-- About this task --
Each line of the records that holds the word "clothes" should be copied out.

-- Supplied entries --

○ ○ ○ ○

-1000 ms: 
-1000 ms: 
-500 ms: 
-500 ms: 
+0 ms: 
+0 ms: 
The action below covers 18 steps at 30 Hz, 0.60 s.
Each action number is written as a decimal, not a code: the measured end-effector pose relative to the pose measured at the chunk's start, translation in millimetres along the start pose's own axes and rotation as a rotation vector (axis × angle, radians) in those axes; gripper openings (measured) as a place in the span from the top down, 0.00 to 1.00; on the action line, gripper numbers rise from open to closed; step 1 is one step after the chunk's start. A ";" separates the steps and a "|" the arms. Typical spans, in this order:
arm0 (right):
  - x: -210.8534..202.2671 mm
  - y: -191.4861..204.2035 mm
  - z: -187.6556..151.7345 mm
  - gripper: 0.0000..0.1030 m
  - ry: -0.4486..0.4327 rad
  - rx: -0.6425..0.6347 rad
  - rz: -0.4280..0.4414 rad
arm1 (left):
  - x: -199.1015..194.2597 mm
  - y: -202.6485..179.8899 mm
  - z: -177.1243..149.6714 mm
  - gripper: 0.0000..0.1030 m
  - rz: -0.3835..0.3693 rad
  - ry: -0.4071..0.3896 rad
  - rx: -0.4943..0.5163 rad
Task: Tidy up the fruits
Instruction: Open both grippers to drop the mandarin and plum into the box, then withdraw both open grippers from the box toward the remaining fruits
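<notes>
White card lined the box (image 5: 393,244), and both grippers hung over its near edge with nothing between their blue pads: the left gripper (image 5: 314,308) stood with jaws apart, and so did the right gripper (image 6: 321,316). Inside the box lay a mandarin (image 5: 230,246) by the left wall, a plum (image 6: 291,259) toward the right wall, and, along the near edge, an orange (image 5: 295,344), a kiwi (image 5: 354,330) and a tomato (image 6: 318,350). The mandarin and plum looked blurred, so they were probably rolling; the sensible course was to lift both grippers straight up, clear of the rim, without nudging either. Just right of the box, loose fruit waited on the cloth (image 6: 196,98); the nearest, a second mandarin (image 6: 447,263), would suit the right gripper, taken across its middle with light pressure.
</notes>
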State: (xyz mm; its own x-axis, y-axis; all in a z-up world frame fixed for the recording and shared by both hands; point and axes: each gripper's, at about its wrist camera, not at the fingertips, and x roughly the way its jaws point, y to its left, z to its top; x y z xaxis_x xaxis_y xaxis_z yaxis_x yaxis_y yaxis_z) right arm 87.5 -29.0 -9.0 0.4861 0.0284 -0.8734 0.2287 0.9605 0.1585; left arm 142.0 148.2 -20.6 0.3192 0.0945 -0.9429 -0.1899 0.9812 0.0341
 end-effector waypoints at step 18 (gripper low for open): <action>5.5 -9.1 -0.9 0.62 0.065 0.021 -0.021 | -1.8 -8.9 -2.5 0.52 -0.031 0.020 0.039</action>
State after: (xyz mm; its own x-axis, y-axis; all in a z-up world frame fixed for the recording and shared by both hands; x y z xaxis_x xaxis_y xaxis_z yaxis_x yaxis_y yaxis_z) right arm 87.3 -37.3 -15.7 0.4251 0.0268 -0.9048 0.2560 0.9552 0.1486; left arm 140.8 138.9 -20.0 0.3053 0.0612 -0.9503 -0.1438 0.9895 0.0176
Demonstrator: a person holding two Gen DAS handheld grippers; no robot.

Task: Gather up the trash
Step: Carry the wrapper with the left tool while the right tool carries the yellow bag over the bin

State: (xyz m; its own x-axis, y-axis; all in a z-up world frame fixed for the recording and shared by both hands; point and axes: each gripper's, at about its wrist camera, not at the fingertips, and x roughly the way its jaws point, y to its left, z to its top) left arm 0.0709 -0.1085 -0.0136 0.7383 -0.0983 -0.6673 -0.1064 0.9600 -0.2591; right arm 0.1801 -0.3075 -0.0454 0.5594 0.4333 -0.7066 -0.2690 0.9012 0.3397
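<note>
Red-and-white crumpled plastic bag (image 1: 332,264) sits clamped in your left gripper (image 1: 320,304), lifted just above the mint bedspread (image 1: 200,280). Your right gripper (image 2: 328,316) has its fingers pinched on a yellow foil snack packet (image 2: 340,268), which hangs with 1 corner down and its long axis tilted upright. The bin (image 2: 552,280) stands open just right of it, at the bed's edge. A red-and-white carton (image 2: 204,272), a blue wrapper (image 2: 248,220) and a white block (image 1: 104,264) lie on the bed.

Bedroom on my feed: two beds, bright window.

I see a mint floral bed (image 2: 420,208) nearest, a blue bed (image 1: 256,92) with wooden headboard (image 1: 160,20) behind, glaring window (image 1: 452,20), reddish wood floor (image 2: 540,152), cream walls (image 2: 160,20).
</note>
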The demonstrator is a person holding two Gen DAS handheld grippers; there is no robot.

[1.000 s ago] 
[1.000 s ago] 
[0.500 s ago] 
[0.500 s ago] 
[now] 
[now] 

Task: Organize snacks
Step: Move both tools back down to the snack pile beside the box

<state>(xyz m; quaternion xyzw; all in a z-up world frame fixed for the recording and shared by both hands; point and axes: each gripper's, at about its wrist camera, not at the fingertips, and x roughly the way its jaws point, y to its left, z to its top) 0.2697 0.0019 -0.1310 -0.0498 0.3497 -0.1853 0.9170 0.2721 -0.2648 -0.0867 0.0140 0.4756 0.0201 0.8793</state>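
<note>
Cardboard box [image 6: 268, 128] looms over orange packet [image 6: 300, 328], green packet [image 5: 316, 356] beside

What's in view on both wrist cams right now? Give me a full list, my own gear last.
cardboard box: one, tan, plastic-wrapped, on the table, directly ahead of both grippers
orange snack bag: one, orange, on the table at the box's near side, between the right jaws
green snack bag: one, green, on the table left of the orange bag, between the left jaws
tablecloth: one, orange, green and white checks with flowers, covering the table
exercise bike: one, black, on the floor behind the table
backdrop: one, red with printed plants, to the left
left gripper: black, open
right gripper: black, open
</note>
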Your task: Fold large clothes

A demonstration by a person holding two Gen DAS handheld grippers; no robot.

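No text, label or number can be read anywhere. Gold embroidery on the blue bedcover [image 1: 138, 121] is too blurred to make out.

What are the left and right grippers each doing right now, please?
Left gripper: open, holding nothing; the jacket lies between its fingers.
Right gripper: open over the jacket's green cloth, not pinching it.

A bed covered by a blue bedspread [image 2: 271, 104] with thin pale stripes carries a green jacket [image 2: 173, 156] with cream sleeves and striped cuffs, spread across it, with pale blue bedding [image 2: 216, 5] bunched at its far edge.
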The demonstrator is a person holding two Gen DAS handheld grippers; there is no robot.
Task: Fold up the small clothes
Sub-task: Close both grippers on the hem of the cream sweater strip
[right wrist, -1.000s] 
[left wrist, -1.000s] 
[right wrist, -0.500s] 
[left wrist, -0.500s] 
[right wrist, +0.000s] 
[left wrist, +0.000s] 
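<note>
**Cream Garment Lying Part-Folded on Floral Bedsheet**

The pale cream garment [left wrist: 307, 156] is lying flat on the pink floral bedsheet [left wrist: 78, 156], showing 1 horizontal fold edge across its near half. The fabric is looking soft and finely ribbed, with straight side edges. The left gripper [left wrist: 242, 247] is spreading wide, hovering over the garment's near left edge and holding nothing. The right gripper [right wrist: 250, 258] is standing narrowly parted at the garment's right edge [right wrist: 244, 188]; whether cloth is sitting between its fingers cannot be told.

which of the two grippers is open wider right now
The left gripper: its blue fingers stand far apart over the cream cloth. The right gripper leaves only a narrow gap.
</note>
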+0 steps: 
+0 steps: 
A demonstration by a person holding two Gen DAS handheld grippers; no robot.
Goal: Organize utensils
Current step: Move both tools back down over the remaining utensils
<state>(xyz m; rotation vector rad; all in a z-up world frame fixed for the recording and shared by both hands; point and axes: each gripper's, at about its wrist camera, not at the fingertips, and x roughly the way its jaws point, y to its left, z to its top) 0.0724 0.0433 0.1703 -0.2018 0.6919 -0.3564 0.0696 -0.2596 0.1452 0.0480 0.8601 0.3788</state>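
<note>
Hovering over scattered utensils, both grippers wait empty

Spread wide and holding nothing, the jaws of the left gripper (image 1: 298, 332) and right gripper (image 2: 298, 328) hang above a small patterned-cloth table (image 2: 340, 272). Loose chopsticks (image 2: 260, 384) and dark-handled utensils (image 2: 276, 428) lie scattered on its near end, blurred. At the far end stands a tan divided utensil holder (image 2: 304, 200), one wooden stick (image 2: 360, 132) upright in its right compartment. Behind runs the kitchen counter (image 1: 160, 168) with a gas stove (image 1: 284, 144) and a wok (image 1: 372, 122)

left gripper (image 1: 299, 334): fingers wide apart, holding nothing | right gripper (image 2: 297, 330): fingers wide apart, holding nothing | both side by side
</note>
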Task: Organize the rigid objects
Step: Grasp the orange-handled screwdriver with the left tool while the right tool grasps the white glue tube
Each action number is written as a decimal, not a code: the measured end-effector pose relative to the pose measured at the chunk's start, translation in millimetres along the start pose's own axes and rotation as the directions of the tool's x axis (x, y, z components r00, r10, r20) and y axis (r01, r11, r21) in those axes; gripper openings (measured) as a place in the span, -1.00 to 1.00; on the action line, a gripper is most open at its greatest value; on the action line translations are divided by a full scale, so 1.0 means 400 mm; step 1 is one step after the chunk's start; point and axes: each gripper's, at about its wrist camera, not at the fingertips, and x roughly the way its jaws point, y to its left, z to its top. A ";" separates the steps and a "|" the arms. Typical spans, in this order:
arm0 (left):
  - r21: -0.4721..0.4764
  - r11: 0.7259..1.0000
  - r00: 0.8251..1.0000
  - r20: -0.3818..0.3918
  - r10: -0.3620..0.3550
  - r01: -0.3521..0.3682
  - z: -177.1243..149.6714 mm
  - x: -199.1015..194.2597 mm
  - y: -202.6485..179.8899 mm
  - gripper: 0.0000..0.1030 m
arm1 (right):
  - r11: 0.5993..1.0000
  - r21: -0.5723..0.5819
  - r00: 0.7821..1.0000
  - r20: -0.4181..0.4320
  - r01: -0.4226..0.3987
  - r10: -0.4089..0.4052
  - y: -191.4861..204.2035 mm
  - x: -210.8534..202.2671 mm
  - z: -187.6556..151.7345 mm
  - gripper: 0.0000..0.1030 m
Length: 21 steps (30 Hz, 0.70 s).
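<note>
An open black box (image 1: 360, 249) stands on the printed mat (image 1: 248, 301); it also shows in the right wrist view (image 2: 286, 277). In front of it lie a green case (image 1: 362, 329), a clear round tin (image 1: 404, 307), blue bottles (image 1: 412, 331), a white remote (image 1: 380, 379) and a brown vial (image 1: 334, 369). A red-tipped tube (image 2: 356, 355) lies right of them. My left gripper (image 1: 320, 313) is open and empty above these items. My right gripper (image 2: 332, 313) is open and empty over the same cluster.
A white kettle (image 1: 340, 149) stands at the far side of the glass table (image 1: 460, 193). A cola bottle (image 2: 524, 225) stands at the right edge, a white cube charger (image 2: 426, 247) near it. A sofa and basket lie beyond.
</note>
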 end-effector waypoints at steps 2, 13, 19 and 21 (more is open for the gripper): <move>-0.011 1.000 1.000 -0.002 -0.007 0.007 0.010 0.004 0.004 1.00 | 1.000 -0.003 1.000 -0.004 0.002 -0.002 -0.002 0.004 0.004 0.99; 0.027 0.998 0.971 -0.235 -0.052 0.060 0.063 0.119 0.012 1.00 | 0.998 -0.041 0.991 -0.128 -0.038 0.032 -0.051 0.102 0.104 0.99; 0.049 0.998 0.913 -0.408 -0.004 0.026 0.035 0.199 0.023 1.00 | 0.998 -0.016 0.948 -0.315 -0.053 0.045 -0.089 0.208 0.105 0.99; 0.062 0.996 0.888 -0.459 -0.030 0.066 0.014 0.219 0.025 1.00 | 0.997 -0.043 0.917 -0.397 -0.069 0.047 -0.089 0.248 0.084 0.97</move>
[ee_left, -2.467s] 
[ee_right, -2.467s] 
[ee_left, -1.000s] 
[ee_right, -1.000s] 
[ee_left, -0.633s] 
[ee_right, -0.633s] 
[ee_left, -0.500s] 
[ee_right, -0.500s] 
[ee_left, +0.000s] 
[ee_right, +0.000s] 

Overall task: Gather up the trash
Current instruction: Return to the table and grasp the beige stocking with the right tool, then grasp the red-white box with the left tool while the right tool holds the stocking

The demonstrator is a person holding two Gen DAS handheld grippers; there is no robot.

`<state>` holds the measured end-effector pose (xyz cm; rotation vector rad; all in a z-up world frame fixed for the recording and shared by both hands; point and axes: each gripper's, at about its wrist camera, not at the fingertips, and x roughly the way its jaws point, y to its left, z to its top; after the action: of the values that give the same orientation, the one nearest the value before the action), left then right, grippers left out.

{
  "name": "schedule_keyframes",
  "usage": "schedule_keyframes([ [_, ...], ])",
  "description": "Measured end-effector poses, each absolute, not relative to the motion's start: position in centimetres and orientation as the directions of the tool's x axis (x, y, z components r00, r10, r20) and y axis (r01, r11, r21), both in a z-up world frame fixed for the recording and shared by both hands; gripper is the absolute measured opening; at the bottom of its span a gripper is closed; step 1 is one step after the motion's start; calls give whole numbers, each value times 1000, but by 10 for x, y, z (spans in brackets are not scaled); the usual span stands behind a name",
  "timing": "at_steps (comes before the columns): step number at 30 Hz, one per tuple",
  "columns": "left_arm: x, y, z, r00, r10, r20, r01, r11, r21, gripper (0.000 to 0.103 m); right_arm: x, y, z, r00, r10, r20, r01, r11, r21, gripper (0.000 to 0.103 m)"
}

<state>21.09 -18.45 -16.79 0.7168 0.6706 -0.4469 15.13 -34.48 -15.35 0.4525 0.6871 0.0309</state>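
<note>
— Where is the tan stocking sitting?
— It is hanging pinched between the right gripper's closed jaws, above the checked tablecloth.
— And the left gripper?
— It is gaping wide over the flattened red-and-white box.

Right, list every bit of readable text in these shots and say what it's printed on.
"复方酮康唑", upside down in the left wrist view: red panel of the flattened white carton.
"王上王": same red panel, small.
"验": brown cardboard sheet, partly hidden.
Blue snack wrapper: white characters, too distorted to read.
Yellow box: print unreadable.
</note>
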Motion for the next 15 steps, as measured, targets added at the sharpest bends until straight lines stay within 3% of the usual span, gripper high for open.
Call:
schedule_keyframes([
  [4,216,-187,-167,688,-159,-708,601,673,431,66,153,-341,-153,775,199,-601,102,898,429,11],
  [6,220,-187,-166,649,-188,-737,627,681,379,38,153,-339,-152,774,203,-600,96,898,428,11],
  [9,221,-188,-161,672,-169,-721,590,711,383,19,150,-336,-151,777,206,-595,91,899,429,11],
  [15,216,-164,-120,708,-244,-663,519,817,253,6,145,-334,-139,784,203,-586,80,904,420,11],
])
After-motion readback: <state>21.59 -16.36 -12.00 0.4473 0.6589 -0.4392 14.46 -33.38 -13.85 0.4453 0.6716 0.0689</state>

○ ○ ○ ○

-- Reply to the exercise --
Your task: Fold large clothes
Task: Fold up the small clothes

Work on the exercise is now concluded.